A Star Test Primer
by Thomas Back
Updated 6-29-03
The first and most important thing to remember about star testing a telescope is to never expect your telescope will star test perfect, as it will not. The test itself is just too sensitive to wavefront aberrations. W. T. Welford studied the sensitivity of the star test (see "Optical Shop Testing" pages 397 - 426), and found that under ideal testing conditions, the star test is sensitive to 1/20 wave for slowly varying aberrations (such as third order spherical), 1/60 wave for rapidly varying aberrations (like a sharp zone on the optical wavefront). These are wavefront measurements, not surface errors. Amateur optics that exceed 1/8 wave on the wavefront, or a better measure, a RMS wavefront of 1/40 wave are rare indeed, and are fully suited for high quality planetary work.
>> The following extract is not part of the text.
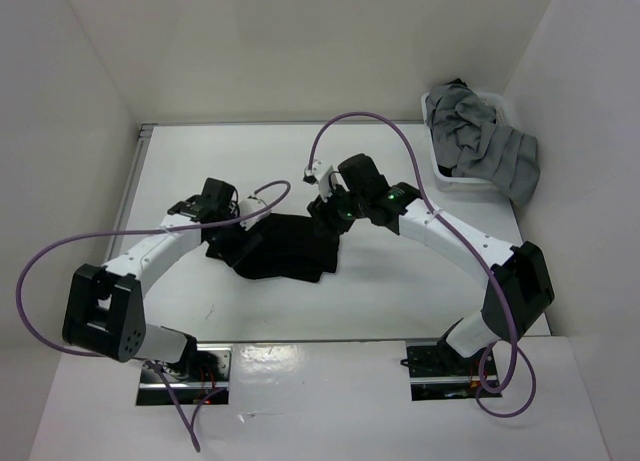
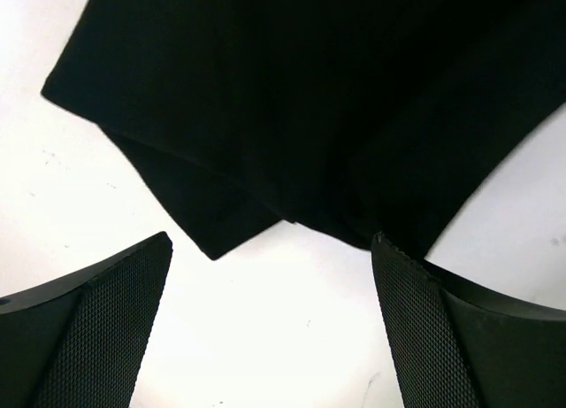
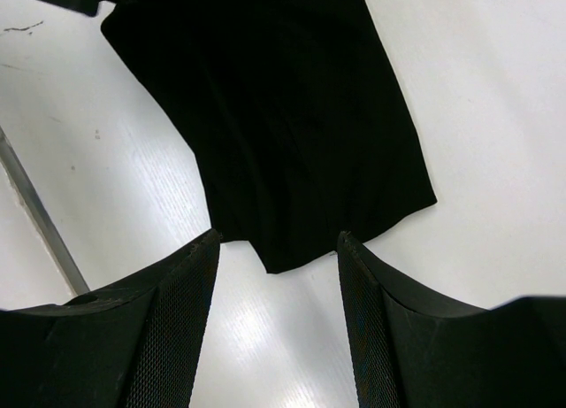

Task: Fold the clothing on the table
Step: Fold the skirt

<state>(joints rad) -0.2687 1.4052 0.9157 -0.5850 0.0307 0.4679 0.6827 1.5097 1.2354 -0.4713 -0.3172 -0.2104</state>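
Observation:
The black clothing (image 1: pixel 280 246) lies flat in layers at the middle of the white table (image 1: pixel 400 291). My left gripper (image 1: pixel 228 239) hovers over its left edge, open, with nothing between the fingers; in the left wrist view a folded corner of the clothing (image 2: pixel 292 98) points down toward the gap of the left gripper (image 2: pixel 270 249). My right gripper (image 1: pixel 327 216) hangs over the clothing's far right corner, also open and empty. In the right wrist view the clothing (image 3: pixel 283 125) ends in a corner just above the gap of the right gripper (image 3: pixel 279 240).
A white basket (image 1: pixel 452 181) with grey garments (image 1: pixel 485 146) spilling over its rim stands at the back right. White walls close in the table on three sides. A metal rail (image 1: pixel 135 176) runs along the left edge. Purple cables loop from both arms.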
Most amateurs and authors of star test manuals make the mistake of using too little power during testing. If you use a low magnification, such as only 20x per inch of aperture, you are desensitizing the test. Much better still is to use 50x or slightly more magnification per inch of aperture (200+ power for a 4" telescope). The next mistake is the commonly heard recommendation of using a 2nd or 3rd magnitude star. This may be fine for large apertures of over 12", but in the most common telescope sizes, a bright star is a much better choice (Vega, Capella, Altar or Deneb are good choices). A bright star will show zonal aberrations much clearer than a dimmer star, and will allow other optical defects to be much easier to see. Use a well corrected eyepiece (Nagler, Radian, Plossl or Ortho) and don't use a diagonal or barlow in your tests (unless it is known without question, to be of very high quality). A prism diagonal will add overcorrected color and spherical aberration, therefore it is not recommended.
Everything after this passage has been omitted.